Malek Jomni
15 Avril 2023•Mise à jour: 15 Avril 2023
AA / Tunis / Malèk Jomni
La Tunisie a déclaré qu'elle suivait avec préoccupation les développements observés au Soudan et les affrontements déclenchés ce samedi, dans la capitale Khartoum entre l'armée régulière et les Forces de soutien rapide (paramilitaires).
Dans un communiqué rendu public par le ministère des Affaires étrangères, la Tunisie a exprimé sa profonde préoccupation face à la situation sécuritaire au Soudan et ses répercussions sur le processus politique dans ce pays frère.

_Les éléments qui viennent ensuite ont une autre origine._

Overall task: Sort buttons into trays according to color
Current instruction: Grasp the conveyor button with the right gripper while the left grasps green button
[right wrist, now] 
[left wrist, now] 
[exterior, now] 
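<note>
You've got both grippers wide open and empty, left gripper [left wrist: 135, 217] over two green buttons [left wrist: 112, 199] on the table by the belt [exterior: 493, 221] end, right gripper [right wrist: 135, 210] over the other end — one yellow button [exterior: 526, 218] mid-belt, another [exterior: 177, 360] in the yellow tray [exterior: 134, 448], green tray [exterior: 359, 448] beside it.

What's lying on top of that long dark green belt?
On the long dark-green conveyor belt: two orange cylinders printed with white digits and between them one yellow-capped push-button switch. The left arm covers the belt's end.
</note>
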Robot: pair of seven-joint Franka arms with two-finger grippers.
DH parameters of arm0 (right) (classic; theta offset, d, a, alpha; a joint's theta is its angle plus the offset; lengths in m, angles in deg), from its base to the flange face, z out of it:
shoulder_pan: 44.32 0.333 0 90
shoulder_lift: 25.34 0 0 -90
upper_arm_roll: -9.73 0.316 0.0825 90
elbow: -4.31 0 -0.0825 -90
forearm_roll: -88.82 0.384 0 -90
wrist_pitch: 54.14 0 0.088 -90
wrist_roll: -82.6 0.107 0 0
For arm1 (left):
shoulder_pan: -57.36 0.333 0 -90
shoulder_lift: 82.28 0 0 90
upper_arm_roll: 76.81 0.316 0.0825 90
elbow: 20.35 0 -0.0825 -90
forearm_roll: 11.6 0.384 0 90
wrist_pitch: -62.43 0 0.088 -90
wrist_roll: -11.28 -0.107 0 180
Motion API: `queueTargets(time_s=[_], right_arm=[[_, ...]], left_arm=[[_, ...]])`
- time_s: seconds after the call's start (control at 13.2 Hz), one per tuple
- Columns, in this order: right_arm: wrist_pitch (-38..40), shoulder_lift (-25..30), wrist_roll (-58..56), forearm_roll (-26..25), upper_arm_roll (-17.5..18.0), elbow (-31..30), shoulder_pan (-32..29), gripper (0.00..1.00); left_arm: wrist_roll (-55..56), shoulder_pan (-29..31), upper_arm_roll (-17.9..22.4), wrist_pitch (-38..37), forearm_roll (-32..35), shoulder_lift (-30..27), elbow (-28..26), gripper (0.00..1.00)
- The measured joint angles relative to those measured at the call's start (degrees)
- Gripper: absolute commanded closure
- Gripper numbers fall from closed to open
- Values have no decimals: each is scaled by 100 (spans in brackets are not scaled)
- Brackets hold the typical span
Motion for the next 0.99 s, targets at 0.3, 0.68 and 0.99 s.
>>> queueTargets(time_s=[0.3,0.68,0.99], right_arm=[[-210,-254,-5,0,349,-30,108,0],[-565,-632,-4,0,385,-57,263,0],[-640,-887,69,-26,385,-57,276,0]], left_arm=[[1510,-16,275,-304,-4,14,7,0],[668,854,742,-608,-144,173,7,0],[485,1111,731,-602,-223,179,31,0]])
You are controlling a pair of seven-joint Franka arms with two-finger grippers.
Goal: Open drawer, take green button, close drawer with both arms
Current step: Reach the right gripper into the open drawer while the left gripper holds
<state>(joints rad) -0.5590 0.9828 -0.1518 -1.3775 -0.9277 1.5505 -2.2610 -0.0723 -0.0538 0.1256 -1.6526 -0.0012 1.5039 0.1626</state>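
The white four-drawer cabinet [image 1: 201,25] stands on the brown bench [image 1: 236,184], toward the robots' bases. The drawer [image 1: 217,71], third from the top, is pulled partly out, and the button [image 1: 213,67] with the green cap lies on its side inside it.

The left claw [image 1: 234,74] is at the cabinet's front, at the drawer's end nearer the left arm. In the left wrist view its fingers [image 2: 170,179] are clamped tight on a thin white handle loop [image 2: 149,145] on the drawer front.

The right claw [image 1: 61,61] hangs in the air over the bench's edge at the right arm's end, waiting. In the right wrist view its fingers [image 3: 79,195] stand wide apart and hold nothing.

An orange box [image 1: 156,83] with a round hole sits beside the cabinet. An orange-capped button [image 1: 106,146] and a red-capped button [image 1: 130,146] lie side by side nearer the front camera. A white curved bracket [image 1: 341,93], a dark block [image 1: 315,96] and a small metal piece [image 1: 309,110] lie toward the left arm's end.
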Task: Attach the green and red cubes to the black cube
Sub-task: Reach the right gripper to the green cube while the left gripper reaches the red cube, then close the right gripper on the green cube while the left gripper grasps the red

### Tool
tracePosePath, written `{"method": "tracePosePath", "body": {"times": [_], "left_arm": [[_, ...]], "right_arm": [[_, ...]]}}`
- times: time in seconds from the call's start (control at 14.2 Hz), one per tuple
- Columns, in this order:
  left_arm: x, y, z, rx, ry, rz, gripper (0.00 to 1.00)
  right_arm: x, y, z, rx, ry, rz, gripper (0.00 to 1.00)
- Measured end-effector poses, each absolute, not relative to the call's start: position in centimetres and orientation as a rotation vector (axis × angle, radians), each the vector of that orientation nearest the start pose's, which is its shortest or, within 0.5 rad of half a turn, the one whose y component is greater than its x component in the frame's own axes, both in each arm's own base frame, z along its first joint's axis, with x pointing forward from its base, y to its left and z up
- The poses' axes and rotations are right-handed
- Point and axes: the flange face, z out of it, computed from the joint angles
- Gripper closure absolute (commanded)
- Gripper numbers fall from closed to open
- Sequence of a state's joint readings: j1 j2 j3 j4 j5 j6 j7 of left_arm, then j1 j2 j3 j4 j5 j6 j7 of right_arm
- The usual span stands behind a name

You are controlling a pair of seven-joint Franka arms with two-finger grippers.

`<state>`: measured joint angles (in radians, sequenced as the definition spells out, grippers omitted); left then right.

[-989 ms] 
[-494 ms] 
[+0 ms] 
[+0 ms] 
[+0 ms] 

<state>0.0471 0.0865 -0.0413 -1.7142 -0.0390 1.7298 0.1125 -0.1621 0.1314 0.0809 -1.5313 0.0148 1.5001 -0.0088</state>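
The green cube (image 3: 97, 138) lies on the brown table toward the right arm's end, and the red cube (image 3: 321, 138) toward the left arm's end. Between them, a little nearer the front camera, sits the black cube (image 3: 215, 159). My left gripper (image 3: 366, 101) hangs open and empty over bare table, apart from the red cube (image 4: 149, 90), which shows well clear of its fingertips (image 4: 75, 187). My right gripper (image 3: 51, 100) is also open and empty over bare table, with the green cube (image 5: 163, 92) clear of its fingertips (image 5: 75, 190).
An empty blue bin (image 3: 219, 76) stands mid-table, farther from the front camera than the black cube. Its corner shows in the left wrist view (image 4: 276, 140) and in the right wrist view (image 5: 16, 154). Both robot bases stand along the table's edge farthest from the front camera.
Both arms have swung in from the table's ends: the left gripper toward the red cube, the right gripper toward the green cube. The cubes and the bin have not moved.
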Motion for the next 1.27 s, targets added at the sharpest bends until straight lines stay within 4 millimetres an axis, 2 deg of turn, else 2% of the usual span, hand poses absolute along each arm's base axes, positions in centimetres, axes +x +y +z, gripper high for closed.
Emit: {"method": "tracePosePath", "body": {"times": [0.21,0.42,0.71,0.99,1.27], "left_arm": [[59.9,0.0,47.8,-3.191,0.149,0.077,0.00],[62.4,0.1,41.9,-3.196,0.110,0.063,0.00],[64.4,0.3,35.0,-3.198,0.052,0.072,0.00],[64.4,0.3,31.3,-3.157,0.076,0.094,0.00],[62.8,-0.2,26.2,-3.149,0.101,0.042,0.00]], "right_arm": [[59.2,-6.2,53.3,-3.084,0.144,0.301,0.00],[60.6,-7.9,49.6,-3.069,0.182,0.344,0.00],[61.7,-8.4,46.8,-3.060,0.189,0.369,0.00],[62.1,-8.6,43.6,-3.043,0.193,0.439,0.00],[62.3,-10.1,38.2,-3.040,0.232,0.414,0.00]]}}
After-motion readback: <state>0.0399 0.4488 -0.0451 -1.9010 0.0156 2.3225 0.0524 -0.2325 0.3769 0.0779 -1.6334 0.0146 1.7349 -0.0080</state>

Tunis a également appelé toutes les parties soudanaises à faire preuve de retenue et à opter pour le dialogue afin de désamorcer la crise, préserver la stabilité du Soudan et protéger les biens de son peuple frère.
Dans la matinée, l'ambassade tunisienne à Khartoum avait assuré que les Tunisiens résidant au Soudan étaient sains et saufs et que ses services étaient en contact permanent avec eux.
Plus tôt samedi, des affrontements armés ont éclaté à Khartoum entre l’armée régulière et les paramilitaires des Forces de soutien rapide, du général Mohamed Hamdane Daglo, dit « Hemedti ».
Les parties prenantes au processus politique au Soudan ont annoncé que la signature d'un accord final serait reportée sine die, en raison de la poursuite des tractations entre les militaires.
Déjà repoussée une première fois le 1er avril, la signature de l’accord de transition au Soudan, prévue le 6 avril, a été reportée une deuxième fois en raison de la reprise des pourparlers entre militaires.
Le 8 janvier dernier, un processus politique a été amorcé au Soudan entre les signataires de l'accord-cadre du 5 décembre 2022, à savoir ; le Conseil de Souveraineté au pouvoir et les forces civiles, notamment le mouvement « Liberté et changement - conseil central », pour parvenir à un accord qui pourrait résoudre la crise politique dans le pays.
L'opération vise à répondre à une crise qui dure depuis le 25 octobre 2021, le commandant de l'armée, Abdel Fattah Al-Burhan, ayant imposé des mesures d’exception, dont la dissolution du Conseil de Souveraineté et celui des ministres de transition et la déclaration de l'état d'urgence.